Entrepreneurs in the emerging technology arena can receive assistance through a new startup accelerator announced by the University of Arkansas, Fayetteville and several partners.
Bounds Accelerator will leverage technology like blockchain, artificial intelligence, augmented reality and virtual reality. The university's Office of Entrepreneurship and Innovation, and Cartwheel Studio will launch the program in January, according to the university. Cartwheel is an established venture builder with business-to-business and Software as a Service experts, entrepreneurs, digital product designers, and technologists.
The endeavor is funded by grants from the Arkansas Economic Development Commission and support from Coinbase Ventures, a leading cryptocurrency exchange, blockchain platform, and accelerator partner; Haun Ventures, a $1.5 billion venture capital firm; and The AI Foundation, a venture-backed dual commercial and nonprofit enterprise that includes top AI scientists and researchers.
The 16-week accelerator will unite entrepreneurs, industry leaders, tech experts and startups to advance digital transformation in the retail value chain, which includes manufacturing, transportation and logistics, supply chain and retail. The goal for the first cohort is 10 participants -- at least three of whom are located in Arkansas -- at the "Seed-to-Series A" stage.
"Arkansas has global reach within the retail value chain, thanks to local industry leaders like Walmart, Tyson Foods, ArcBest, J.B. Hunt and others," Josh Stanley, Cartwheel Studio's CEO, said in a news release from the university. "There's no better place on earth to run an emerging tech accelerator targeting supply chain or retail-related concepts than right here."

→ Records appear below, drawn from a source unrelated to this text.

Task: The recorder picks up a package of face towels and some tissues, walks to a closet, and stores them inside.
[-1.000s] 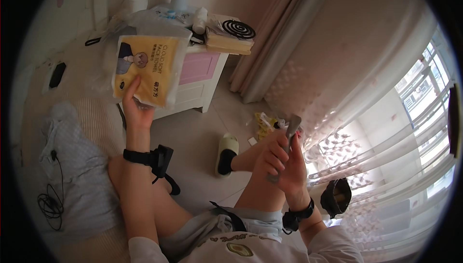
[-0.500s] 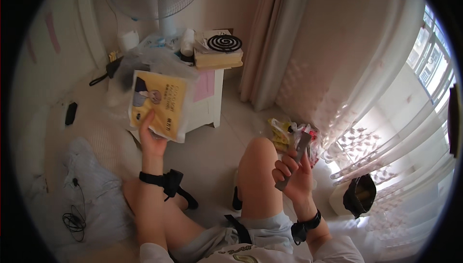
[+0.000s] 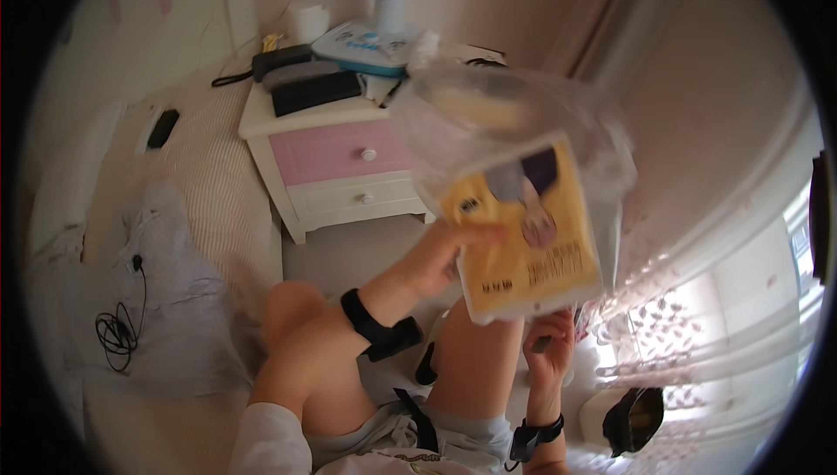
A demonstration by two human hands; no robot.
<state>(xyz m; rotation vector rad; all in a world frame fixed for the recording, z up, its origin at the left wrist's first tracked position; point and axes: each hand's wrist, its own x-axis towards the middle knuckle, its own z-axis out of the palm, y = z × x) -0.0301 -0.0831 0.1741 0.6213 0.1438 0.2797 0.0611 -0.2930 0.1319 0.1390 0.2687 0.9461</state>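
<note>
My left hand (image 3: 440,257) reaches across to the right and grips a soft yellow pack of face towels (image 3: 558,253), thumb over its printed front. The pack stands tilted and slightly blurred in front of my right knee. A clear plastic bag (image 3: 602,139) billows behind and above it. Below the pack's lower edge is my right hand (image 3: 551,357), fingers closed around a flat grey bar (image 3: 541,344). Only a short end of the bar shows; the rest is hidden by the fingers and pack. Both wrists wear black straps.
A white nightstand (image 3: 353,199) with a pink drawer carries dark cases (image 3: 318,91), a blue-and-white box (image 3: 366,46) and a fan (image 3: 388,13). At left is a bed with grey cloth (image 3: 187,301) and a black cable (image 3: 118,335). Curtains (image 3: 697,170) and a bin (image 3: 632,423) are at right.
My left hand has swung the pack and plastic bag from above the nightstand to the right, turning the pack. My right hand has dropped lower, keeping the grey bar. The view has shifted left.
</note>
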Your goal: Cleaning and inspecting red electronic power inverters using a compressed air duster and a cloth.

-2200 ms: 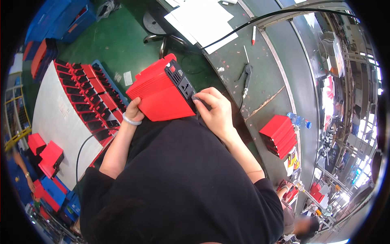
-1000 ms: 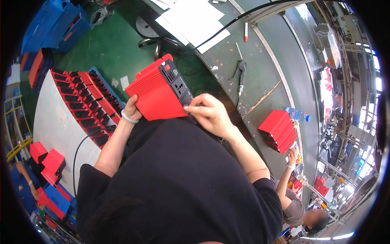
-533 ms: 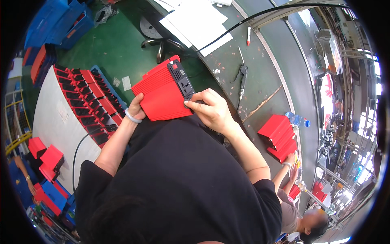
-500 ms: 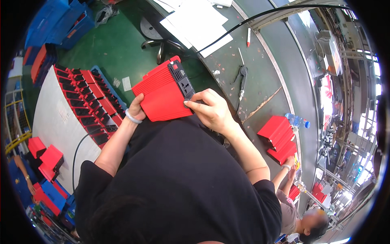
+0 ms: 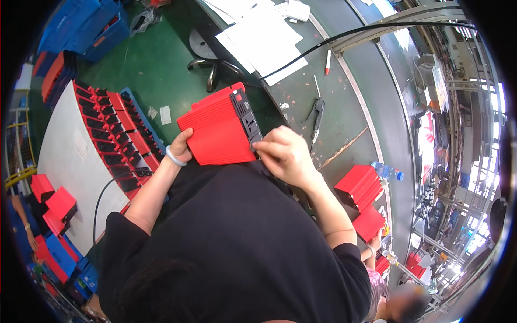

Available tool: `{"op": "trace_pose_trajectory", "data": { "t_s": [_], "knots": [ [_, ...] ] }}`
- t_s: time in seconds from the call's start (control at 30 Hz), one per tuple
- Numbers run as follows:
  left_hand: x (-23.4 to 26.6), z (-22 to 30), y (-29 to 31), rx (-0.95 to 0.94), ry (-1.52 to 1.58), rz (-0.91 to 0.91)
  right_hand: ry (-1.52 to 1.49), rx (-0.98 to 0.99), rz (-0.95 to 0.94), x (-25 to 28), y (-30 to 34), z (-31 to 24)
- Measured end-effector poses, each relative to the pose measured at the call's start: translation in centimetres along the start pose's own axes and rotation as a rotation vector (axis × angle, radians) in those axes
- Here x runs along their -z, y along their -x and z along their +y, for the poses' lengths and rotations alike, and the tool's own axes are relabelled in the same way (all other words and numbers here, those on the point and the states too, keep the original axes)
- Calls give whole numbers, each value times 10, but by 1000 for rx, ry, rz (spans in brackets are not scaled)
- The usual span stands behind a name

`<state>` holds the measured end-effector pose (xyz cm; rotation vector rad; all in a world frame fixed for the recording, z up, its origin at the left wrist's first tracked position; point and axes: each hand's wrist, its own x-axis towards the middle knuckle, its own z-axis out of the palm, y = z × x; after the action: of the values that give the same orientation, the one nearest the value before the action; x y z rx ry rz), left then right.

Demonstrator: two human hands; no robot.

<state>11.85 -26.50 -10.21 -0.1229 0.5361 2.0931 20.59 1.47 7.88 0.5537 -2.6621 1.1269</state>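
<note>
A red ribbed power inverter (image 5: 215, 132) rests at my lap, its black end panel (image 5: 248, 125) with a socket and a red switch turned to the right. Wrapped round its left side is my left hand (image 5: 182, 145), thumb on top of the casing. My right hand (image 5: 285, 156) is closed in a pinch, fingertips touching the near corner of the end panel. Whatever small thing may be between those fingertips is hidden.
On the left, a white table (image 5: 67, 156) bears rows of red-and-black units (image 5: 116, 126). The green workbench (image 5: 301, 86) to the right holds papers (image 5: 264, 40), a marker (image 5: 328, 62), a corded screwdriver (image 5: 318, 110), red inverters (image 5: 360, 185) and a bottle (image 5: 385, 171). A co-worker's hand (image 5: 374, 242) is nearby.
My right fingers have shifted from the near edge of the casing onto the end panel and curled more. The inverter has tilted slightly in my left hand. The whole view has shifted a little.
</note>
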Motion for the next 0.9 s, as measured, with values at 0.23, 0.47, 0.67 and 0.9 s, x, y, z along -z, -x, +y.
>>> {"op": "trace_pose_trajectory", "data": {
  "t_s": [0.23,0.47,0.67,0.9],
  "knots": [
    [-3,-2,-3,2,6,4,46,-111,95,-13,-14,-5],
    [2,-3,3,14,-78,16,-64,-298,-37,-3,-2,-8],
    [-6,-5,3,-6,-6,38,4,-263,66,-12,-12,-7],
    [-4,-2,3,6,-123,39,154,-238,24,-14,-5,-14]
  ]
}}
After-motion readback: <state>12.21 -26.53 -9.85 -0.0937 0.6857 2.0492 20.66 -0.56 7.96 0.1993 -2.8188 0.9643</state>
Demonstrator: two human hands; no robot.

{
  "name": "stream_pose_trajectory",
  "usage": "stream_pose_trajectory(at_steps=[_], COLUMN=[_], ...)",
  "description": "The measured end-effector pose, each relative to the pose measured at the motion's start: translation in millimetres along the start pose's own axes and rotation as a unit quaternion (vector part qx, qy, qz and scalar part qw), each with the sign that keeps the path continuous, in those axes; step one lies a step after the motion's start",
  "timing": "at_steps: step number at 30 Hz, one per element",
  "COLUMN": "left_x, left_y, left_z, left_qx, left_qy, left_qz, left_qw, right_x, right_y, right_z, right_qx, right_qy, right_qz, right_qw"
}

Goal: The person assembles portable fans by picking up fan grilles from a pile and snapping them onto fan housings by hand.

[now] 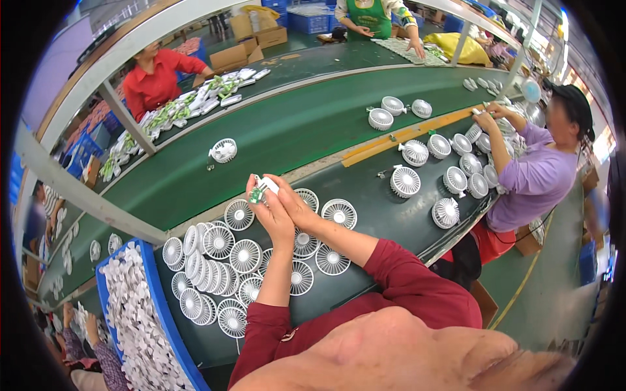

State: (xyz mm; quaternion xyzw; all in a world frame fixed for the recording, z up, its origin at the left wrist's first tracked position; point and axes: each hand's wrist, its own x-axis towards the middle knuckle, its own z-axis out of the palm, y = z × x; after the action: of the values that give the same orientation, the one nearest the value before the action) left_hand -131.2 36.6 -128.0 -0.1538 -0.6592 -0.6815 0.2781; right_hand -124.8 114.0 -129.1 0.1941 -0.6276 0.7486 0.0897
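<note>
My two hands meet over the work table, above the white round fan grilles. The fingers of my left hand (274, 216) are closed on a small white plastic part with a green circuit board (256, 195) at its end. Pressed against it from the right, my right hand (295, 207) grips the same part, whose white casing (268, 185) shows between the fingers. Its lower portion is hidden by my hands. White fan grilles (246, 256) lie around and beneath my forearms, some stacked in leaning rows on the left.
A blue bin (151, 274) full of small white parts stands at the left. Beyond my hands runs a green conveyor belt (274, 140) carrying a fan head (223, 150). At the right a person in purple (538, 166) handles fan heads (405, 182); other people work across the belt.
</note>
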Motion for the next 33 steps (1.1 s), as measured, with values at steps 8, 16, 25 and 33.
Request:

Startups are often the first sector to "see and take advantage" of emerging technologies, and this partnership provides the university's industry partners with access to "innovative people and products that could quickly advance existing business goals," added Sarah Goforth, executive director of the Office of Entrepreneurship and Innovation. "For their part, the startups will gain access and exposure to some of the biggest and most influential customers and investors in the world, and our students will have a front-row seat to this exchange of value."
The Office of Entrepreneurship and Innovation will pair each Bounds Accelerator participant with one paid intern with mentorship and advisory support, including growth-to-scale optimization audits, according to the university. Each cohort participant will have an intern from the university for 15 hours per week who can assist with everything from market research to strategy refinement.
Mentors will include a mix of experienced startup founders, technologists working at the intersection of AI and Web3 (a decentralized iteration of the internet to be built on blockchain technology), product leaders, retail value chain subject matter experts, notable academics, and experienced professionals and executives from Arkansas-based enterprises, according to the university. Participants will also have the opportunity to interview companies within Northwest Arkansas as part of the market-validation track.
Interested individuals can find more information, and apply to Bounds Accelerator online at https://bounds.cartwheel.studio/. Applications are due by Nov. 3.
This is the Office of Entrepreneurship and Innovation's third "vertical," following in the steps of the Greenhouse Outdoor Recreation Program and BioDesign, said Brandon Howard, communications and social media specialist in the Office of Entrepreneurship and Innovation. Similar to those other verticals, Bounds Accelerator will include in-person orientation and a demo day event -- for Bounds Accelerator, demo day will be in April in Bentonville -- along with weekly remote learning and mentoring sessions.
Since its founding in spring 2022, 17 outdoors-focused startups have launched and expanded their businesses through the Greenhouse Outdoor Recreation Program, with the program's largest cohort of startups engaged this fall, according to Howard. BioDesign, on the other hand, focuses on healthcare solutions.
The university partners with HealthTech Arkansas and leading healthcare institutions in Northwest Arkansas to solve challenges faced by medical professionals, with paid student interns working closely with clinicians, researchers, and medical partners to identify potential innovations and marketable medical solutions, according to the university. It's funded by a grant from the Walton Family Foundation.
Greenhouse Outdoor Recreation Program participants have praised the program.
"We're so glad we're in this," said Elysia Contreras Springer, who with her husband Zach launched Gnargo Bike Co. Gnargo takes discarded bikes and repurposes them into modern electric assisted cargo bikes to provide a low-cost option for people to explore the trails of Northwest Arkansas. The Greenhouse Outdoor Recreation Program "is a lot of work, but a lot of reward."
Pedro Somarriba was part of the first cohort, and his business, Lacaida Ropes (lacaidaropes.com), was months ahead of where it would have been without the Greenhouse Outdoor Recreation Program, he explained last year. "It made us."
It was "exactly what we needed to be part of," he added. "If you're based in Northwest Arkansas and have an idea in the outdoor industry, you need to be looking at" this program.